= The problem =
Because only the count matters, report how many lines in the material hold the string "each" and nothing more.

• • • •

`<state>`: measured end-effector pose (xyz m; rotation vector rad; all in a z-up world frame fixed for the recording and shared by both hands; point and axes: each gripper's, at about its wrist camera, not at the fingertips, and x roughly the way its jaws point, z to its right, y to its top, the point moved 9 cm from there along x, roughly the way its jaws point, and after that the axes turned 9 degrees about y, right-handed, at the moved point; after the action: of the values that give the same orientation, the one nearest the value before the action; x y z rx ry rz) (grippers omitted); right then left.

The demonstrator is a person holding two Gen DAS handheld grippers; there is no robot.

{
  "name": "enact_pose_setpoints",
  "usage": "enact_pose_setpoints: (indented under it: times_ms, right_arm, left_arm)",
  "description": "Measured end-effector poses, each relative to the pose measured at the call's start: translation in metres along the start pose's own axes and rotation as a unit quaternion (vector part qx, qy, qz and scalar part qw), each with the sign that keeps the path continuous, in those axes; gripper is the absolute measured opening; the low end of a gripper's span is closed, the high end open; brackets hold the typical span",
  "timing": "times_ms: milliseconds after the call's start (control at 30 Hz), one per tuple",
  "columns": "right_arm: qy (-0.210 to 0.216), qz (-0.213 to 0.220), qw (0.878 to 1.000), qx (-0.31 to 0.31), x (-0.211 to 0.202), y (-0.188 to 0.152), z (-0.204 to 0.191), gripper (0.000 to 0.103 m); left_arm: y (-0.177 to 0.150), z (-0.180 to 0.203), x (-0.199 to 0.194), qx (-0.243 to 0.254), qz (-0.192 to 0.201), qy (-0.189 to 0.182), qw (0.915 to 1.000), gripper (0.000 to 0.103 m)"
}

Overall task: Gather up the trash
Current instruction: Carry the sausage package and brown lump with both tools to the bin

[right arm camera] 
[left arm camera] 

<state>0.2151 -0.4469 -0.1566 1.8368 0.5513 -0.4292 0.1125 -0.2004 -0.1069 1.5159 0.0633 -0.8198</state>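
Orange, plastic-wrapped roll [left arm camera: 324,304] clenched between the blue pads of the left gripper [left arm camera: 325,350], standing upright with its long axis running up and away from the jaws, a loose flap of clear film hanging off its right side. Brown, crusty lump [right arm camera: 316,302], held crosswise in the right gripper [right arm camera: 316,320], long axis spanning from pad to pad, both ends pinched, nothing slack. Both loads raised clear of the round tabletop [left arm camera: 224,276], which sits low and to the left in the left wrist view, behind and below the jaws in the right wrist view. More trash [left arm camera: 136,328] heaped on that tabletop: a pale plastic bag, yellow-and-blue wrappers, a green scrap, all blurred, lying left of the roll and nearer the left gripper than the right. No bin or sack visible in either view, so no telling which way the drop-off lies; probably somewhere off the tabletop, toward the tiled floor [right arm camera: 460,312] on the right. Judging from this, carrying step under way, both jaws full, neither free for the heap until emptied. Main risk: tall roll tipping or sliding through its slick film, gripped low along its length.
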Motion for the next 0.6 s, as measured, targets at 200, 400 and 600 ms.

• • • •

= Response to this exercise =
2